Now that the vegetable garden and courtyard are shaping up, it’s time to turn my attention to the front yard area. The previous homeowner was sick for a while so the front became overrun and unkempt. Not that I care to have a perfectly manicured lawn—it’s just that our house started to look like it was vacant.
There’s always a new discovery. In the front, I uncovered the footprint of a former flower garden. It was bricked in with landscape fabric a few inches below the soil. Unfortunately, the wild roses, ivy and other weeds had started to take over. I pulled everything up—roots, weeds and even the landscape fabric. Since I didn’t know what was a weed and what was supposed to be there (that’s all relative, isn’t it?), I just pulled it all up, saving the mulch and putting it off to the side. Sometimes you have to pull it all out and start over. However, when watering the other day, I noticed a second row of bricks about 18 inches from the bed. A double-decker? This could make for some interesting landscaping.
If you have an urge to transplant borage, just don’t. Borage is not only a great companion crop, but you can use the pretty blue flowers to make fancy ice cubes to impress your friends at your next Victorian-themed tea party, and who isn’t planning one of those?
Never one for moderation, I went a little crazy planting borage seeds when I put the strawberries in the garden. And since I didn’t read the seed packet, I didn’t realize how big they’d get. One of my plants is a about 2 feet tall and 2 feet wide, and it’s just getting started. Not wanting to let good plants go to waste, I dug up a few of the plants and transplanted them to the flowerbed in the front. Epic failure! They swiftly wilted and died, and off to the compost they went. Hopefully the seeds I planted in their place will fare better.
Does that grow in an Anglophile’s garden? In celebration of my husband’s roots (and mine from 400 years ago) I bought a few plants from the Co-op that I’m assured are commonly found in English cottage gardens. Can’t remember their names, but the tag promises that they’re drought tolerant and grow to be huge. Right now they’re about 10 inches tall and really lanky, so we’ll see if they live up to their promise.

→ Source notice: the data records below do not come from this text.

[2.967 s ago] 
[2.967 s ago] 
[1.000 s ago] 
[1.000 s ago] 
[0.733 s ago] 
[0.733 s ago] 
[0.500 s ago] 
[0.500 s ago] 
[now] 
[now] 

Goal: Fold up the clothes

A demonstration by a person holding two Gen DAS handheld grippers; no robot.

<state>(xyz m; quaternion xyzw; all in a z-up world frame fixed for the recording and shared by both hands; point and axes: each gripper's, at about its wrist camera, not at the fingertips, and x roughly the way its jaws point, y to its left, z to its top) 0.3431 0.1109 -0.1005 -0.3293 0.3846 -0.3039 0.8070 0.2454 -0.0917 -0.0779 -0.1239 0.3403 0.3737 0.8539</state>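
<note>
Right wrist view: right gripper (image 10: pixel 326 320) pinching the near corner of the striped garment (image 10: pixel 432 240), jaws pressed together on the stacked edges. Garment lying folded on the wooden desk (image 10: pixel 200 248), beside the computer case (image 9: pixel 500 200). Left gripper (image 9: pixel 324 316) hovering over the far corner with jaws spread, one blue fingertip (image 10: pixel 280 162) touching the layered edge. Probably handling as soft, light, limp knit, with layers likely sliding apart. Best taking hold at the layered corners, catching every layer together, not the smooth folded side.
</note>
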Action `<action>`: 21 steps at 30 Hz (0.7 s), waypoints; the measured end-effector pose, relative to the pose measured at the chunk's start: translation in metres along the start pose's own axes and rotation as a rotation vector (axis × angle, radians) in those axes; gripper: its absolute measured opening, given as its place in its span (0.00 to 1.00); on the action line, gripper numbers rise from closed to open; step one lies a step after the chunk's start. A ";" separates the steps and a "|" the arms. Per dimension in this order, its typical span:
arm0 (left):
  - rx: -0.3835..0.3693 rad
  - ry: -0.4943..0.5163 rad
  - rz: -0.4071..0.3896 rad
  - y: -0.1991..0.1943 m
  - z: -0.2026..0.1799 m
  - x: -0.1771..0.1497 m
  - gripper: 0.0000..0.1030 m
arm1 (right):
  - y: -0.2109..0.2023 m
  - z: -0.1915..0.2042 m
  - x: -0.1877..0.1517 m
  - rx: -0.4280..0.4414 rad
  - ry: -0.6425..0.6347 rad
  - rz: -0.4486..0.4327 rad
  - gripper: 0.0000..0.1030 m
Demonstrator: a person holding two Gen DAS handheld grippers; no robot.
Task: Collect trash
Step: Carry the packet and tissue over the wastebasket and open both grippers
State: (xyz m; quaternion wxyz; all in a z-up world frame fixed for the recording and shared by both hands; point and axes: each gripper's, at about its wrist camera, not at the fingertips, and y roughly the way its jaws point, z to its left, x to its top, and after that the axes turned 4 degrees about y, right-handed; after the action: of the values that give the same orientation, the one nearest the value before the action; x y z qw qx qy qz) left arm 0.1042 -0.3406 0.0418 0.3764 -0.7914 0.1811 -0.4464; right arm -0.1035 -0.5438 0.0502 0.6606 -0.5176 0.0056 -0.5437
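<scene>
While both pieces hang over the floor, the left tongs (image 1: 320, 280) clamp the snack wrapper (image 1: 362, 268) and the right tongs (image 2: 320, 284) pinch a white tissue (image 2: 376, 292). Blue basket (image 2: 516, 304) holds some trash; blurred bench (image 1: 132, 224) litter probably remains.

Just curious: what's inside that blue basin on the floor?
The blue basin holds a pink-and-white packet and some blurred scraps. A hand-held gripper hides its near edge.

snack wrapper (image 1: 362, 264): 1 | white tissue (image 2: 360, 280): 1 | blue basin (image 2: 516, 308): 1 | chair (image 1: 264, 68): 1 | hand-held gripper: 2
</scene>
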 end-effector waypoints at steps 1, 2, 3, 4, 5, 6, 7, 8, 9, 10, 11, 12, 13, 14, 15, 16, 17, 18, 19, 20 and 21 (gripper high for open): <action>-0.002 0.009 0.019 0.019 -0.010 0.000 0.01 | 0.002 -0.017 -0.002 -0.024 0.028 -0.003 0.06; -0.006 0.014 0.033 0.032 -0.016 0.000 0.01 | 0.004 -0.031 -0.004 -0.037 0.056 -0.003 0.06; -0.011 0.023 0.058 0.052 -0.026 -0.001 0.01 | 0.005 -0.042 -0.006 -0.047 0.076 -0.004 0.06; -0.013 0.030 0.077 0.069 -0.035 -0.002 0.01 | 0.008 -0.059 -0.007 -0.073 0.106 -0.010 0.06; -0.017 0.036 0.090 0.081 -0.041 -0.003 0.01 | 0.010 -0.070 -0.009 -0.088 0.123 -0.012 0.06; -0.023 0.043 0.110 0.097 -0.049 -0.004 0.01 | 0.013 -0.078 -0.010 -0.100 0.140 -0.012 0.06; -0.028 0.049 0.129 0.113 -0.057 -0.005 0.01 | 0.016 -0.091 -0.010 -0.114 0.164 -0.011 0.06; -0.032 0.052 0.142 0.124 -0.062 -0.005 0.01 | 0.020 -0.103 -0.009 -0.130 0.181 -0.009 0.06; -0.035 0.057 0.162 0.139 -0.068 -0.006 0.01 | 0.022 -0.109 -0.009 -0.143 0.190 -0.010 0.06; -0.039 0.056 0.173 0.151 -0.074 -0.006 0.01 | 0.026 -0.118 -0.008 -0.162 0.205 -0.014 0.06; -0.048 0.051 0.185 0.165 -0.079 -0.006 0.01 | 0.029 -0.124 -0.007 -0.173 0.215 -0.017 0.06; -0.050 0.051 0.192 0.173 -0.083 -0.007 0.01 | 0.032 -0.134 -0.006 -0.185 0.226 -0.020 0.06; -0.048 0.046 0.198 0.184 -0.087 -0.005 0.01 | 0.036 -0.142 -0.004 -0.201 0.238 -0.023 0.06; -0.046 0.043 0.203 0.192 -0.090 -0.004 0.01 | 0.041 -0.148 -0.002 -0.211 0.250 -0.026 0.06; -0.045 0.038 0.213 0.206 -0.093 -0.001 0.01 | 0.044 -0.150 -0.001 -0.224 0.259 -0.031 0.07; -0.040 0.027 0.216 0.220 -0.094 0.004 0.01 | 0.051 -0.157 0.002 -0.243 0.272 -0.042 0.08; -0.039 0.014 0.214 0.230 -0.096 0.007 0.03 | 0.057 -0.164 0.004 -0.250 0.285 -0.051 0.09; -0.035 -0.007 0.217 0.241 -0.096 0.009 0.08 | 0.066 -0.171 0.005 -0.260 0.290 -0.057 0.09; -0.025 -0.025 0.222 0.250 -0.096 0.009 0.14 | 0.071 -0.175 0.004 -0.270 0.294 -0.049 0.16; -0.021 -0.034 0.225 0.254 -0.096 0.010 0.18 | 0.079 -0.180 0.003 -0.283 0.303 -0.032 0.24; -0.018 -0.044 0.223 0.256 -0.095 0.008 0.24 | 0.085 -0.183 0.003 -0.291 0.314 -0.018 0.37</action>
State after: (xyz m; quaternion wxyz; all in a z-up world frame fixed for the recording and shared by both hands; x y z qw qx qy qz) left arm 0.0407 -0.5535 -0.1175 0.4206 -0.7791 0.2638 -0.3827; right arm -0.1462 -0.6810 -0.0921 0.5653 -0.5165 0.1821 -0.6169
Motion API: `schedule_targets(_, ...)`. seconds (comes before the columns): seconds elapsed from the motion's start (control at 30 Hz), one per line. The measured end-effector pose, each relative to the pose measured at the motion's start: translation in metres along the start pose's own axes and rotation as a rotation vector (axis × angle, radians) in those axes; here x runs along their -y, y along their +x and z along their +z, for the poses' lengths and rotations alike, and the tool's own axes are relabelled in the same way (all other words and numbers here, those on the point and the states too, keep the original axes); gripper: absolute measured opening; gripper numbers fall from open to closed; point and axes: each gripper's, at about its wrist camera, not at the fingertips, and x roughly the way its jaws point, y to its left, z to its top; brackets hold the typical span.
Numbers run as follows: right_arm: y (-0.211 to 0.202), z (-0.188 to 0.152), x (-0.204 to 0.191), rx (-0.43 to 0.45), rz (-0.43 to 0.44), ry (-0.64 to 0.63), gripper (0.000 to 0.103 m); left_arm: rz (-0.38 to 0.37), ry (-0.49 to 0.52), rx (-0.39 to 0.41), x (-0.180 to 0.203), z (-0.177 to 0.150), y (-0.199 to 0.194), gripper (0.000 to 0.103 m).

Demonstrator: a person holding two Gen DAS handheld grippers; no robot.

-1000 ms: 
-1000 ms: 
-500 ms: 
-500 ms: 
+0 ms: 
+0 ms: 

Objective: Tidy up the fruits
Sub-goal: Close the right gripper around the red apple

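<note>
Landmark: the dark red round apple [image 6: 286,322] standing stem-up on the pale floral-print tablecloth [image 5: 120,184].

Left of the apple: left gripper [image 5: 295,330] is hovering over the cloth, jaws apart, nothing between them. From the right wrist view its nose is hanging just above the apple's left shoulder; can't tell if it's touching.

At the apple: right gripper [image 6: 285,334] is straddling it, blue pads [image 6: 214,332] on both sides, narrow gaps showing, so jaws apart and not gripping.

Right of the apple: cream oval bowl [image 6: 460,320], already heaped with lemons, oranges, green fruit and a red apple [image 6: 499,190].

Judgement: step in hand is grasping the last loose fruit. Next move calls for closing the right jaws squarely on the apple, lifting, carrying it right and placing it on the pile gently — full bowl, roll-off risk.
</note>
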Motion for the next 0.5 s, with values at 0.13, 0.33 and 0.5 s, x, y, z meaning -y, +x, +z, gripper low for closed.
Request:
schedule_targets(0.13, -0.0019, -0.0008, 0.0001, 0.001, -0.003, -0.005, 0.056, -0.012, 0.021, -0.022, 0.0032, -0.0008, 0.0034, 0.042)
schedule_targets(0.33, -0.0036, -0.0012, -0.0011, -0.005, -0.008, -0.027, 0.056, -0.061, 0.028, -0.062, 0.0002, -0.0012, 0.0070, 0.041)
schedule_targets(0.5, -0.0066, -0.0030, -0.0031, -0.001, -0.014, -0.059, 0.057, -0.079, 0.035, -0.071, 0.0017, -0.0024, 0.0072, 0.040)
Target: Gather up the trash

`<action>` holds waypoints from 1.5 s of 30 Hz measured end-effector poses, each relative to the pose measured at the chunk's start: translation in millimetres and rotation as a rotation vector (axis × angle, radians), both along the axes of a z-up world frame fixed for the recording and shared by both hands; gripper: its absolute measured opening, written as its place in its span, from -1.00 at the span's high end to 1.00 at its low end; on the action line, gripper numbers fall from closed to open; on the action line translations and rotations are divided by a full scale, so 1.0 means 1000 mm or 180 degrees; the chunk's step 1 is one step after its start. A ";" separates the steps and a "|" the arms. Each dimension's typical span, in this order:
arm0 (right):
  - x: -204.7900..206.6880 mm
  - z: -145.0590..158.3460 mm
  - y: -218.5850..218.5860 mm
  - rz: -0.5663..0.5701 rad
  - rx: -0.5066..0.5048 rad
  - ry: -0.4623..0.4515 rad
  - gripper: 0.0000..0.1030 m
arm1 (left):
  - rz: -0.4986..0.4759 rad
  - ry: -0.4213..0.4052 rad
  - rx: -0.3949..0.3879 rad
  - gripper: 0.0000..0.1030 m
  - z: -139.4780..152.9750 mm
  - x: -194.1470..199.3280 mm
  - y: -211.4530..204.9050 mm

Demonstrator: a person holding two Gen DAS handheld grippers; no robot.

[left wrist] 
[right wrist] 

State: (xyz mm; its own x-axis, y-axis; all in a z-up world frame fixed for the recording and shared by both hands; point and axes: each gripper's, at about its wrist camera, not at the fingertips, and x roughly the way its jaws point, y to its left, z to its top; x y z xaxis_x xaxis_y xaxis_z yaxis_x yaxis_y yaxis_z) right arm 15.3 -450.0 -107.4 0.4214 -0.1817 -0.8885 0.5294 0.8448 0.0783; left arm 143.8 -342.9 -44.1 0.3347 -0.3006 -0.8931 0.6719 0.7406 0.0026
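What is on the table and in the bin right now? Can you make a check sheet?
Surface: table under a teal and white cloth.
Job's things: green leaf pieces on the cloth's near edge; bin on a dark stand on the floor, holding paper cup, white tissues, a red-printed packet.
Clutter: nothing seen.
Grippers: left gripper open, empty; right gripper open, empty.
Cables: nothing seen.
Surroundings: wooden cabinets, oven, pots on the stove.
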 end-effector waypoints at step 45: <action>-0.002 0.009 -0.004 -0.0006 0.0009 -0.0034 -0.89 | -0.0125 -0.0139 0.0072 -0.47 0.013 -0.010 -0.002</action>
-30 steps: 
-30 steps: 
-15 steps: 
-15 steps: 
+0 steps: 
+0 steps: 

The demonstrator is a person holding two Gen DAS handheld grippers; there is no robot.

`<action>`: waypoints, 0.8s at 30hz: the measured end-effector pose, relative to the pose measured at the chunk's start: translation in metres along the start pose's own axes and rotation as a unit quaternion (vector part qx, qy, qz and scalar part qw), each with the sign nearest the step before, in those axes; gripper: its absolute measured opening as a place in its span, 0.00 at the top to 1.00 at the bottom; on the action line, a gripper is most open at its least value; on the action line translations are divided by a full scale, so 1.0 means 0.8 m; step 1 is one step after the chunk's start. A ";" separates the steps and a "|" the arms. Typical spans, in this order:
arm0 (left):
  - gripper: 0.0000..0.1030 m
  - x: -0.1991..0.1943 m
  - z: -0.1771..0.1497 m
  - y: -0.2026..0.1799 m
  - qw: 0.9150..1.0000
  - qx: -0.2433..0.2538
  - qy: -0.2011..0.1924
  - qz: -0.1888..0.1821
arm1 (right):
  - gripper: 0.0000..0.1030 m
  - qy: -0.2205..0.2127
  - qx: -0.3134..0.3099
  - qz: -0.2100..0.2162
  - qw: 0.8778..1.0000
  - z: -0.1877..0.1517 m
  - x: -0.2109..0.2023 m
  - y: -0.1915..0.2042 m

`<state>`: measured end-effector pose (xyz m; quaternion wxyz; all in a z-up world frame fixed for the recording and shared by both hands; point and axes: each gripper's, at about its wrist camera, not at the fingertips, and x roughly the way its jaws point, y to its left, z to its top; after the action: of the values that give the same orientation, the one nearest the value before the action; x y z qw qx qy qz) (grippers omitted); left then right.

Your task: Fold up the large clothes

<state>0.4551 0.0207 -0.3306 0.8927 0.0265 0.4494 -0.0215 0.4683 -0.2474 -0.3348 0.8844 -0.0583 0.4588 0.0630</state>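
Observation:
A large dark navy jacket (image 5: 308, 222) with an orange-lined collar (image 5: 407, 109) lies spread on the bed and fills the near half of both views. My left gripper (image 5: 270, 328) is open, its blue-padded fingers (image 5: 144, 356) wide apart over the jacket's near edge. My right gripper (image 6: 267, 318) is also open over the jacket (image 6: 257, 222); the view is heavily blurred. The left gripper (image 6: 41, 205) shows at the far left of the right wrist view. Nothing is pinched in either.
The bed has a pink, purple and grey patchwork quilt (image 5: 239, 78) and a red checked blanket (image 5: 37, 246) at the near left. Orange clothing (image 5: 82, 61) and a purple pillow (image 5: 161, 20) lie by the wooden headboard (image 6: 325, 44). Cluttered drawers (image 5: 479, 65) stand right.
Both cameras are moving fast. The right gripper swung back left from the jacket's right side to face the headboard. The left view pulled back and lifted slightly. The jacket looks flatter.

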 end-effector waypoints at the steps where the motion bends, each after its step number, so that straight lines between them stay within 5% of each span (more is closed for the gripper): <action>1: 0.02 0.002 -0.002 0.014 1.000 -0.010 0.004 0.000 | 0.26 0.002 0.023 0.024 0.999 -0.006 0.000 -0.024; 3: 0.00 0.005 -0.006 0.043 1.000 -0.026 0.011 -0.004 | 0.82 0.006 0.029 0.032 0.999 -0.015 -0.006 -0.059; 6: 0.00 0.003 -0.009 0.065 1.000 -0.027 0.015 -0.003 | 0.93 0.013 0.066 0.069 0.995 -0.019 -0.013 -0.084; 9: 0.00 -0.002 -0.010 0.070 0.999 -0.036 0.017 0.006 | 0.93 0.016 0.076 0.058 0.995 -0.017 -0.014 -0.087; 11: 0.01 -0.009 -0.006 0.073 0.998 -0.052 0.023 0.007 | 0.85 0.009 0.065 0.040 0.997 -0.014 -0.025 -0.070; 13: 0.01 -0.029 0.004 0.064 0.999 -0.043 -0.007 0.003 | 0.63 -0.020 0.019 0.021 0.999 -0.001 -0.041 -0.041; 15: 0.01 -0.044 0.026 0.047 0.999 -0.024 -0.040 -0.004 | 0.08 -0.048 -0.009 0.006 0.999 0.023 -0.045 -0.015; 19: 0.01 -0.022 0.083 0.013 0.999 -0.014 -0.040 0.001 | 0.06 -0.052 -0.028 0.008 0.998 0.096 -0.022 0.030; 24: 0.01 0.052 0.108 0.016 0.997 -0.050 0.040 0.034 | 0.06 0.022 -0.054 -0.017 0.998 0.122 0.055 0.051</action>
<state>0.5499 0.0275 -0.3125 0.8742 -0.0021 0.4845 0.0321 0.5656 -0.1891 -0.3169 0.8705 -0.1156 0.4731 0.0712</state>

White vinegar cleans more than showers; it kills ivy, too. We have an ivy problem here—it’s everywhere. I read online that white vinegar can be used to kill it. Since I love canning, I always keep a jug or two in the house. I poured both on the ivy and rose covered redwood stump outside of my office. The ivy is gone, but the roses are like cockroaches—totally unfazed by the assault. Back to the drawing board, I guess.
I’m a lumberjack and I’m okay… Last weekend, armed with a handsaw and some loppers I set out to trim the sad-looking rhododendron in the front yard. Now, I don’t know if this is the right time to prune or not, but if it’s not, I’m not sure that I have the patience to wait. It’s scraggly with parts that are dead and overgrown. I wished for Edward Scissorhands to pop over and do the work for me while I barked orders and enjoyed a refreshing fruity drink, but he must have been held up. After hacking and sawing for about an hour, I made progress, but there’s still work to be done. Another weekend, more yard work to do.